Competition between H4PteGlu and H2PtePAS Confers para-Aminosalicylic Acid Resistance in Mycobacterium tuberculosis

Abstract

Tuberculosis remains a serious challenge to human health worldwide. para-Aminosalicylic acid (PAS) is an important anti-tuberculosis drug, which requires sequential activation by Mycobacterium tuberculosis (M. tuberculosis) dihydropteroate synthase and dihydrofolate synthase (DHFS, FolC). Previous studies showed that loss of function mutations of a thymidylate synthase coding gene thyA caused PAS resistance in M. tuberculosis, but the mechanism is unclear. Here we showed that deleting thyA in M. tuberculosis resulted in increased content of tetrahydrofolate (H₄PteGlu) in bacterial cells as they rely on the other thymidylate synthase ThyX to synthesize thymidylate, which produces H₄PteGlu during the process. Subsequently, data of in vitro enzymatic activity experiments showed that H₄PteGlu hinders PAS activation by competing with hydroxy dihydropteroate (H₂PtePAS) for FolC catalysis. Meanwhile, over-expressing folC in ΔthyA strain and a PAS resistant clinical isolate with known thyA mutation partially restored PAS sensitivity, which relieved the competition between H₄PteGlu and H₂PtePAS. Thus, loss of function mutations in thyA led to increased H₄PteGlu content in bacterial cells, which competed with H₂PtePAS for catalysis by FolC and hence hindered the activation of PAS, leading to decreased production of hydroxyl dihydrofolate (H₂PtePAS-Glu) and finally caused PAS resistance. On the other hand, functional deficiency of thyA in M. tuberculosis pushes the bacterium switch to an unidentified dihydrofolate reductase for H₄PteGlu biosynthesis, which might also contribute to the PAS resistance phenotype. Our study revealed how thyA mutations confer PAS resistance in M. tuberculosis and provided new insights into studies on the folate metabolism of the bacterium.

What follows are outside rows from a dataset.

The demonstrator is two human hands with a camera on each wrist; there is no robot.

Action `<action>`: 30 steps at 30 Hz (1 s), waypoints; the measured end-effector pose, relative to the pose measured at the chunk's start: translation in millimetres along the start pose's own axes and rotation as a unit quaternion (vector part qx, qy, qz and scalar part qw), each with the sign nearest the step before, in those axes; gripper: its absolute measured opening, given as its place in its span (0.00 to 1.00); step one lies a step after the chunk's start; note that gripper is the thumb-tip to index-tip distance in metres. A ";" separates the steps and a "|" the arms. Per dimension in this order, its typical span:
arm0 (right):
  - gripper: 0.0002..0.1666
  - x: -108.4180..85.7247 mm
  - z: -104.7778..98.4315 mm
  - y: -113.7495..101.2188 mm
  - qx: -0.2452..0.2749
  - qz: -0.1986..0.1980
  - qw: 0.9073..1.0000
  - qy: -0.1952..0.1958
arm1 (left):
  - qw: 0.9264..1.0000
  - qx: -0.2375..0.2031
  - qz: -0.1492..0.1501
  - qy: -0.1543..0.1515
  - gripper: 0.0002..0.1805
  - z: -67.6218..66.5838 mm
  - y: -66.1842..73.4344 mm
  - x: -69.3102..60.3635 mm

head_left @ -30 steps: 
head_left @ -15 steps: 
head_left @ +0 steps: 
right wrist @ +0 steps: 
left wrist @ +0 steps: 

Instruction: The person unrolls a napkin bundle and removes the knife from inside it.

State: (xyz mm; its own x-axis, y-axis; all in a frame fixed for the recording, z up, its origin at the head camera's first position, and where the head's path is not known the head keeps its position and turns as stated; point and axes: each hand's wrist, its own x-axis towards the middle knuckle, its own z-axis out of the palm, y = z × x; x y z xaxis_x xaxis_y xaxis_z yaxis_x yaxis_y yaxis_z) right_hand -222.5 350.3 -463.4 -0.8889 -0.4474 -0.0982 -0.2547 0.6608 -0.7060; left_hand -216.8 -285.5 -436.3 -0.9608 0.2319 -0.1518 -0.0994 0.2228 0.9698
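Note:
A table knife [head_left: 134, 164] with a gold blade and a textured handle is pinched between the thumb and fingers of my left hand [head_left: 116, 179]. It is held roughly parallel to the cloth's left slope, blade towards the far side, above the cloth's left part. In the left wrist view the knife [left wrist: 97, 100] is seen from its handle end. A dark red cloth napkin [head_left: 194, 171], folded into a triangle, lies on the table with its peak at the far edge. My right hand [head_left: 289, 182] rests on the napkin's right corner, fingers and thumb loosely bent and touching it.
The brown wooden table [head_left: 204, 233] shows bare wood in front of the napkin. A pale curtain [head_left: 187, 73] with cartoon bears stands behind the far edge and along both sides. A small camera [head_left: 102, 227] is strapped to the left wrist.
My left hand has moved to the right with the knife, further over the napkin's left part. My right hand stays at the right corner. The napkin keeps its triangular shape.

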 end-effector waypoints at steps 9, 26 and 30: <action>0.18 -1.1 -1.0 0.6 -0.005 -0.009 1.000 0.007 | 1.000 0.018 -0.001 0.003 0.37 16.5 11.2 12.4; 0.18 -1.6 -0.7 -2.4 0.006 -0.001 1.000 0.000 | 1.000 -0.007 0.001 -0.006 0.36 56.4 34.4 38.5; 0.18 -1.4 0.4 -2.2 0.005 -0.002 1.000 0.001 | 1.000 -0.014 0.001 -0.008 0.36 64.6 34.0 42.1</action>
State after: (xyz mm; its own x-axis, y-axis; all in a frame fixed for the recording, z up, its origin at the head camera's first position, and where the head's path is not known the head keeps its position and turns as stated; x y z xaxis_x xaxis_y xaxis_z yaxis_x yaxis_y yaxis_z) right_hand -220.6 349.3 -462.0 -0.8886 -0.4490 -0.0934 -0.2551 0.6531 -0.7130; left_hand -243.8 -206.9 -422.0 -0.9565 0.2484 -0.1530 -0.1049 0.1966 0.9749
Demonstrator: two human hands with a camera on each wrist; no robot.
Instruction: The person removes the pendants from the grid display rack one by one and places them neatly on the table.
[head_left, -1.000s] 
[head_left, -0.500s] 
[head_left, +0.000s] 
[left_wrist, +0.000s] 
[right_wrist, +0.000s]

Keywords: Mycobacterium tuberculosis; para-aminosalicylic acid; tetrahydrofolate; thyA.

Figure 1

Schematic diagram of the mechanism of PAS action. PAS, para-aminosalicylic acid; pABA, para-aminobenzoic acid; H₂PtePAS, hydroxy dihydropteroate; H₂Pte, dihydropteroate; H₂PtePAS-Glu, hydroxy dihydrofolate; H₂PteGlu, dihydrofolate; H₄PteGlu, tetrahydrofolate; 5, 10-m-H₄PteGlu, 5, 10-methylenetetrahydrofolate; DHPS/FolP1, dihydropteroate synthetase; DHFS/FolC, dihydrofolate synthase; DHFR/DfrA, dihydrofolate reductase; ThyA, thymidylate synthase; ThyX, thymidylate synthase; RibD, bifunctional diaminohydroxyphosphoribosylaminopyrimidine deaminase/5-amino-6-(5-phosphoribosylamino) uracil reductase.

Figure 2

The expression of folC remains unchanged in ThyA functional deficient strain. (A) Comparison of the expressional level of FolC during the exponential phase in H37Ra (WT) and H37Ra ΔthyA (thyA⁻) by Western blot assay. Upper part: Total protein was normalized to 25 μg of each strain, then electrophoresed by SDS-PAGE and stained by Coomassie brilliant blue. Lower part: Western blot analysis of total protein immunoblotted with rabbit FolC polyclonal antibody. Experiments were repeated at least three times, and were performed three biological replicates each time. (B) Relative quantitative of FolC product by Western blot assay. ns, no significance. (C) Comparison of the transcriptional level of the gene folC during the exponential phase in H37Ra (WT) and H37Ra ΔthyA (thyA⁻) by RNA-seq. ns, no significance.

Figure 3

The quantitative detection of H₄PteGlu by UPLC-MS/MS in thyA deletion strain. Cell-associated H₄PteGlu was extracted from H37Ra (WT) and H37Ra ∆thyA (thyA^-). The experiments were performed using six biological replicates. p-values (p) were calculated using t-tests. ** p < 0.01.

Figure 4

Catalytic utilization of H₂Pte, H₄PteGlu, and H₂PtePAS by DHFS. The experiments were performed using three biological replicates. p-values (p) were calculated using t-tests. ** p < 0.01, *** p < 0.001.

Figure 5

H₄PteGlu hinders the activation of PAS. (A) H₂PtePAS was identified based on HPLC-MS/MS. Retention time 3.193 min, ion channel 331.0 -> 178.0. (B) H₂PtePAS-Glu was identified based on HPLC-MS/MS. Retention time 3.181 min, ion channel 460.0 -> 178.0. (C) Extracted ion chromatograms of H₂PtePAS-Glu showing H₄PteGlu reduced the catalytic efficiency of FolC on H₂PtePAS.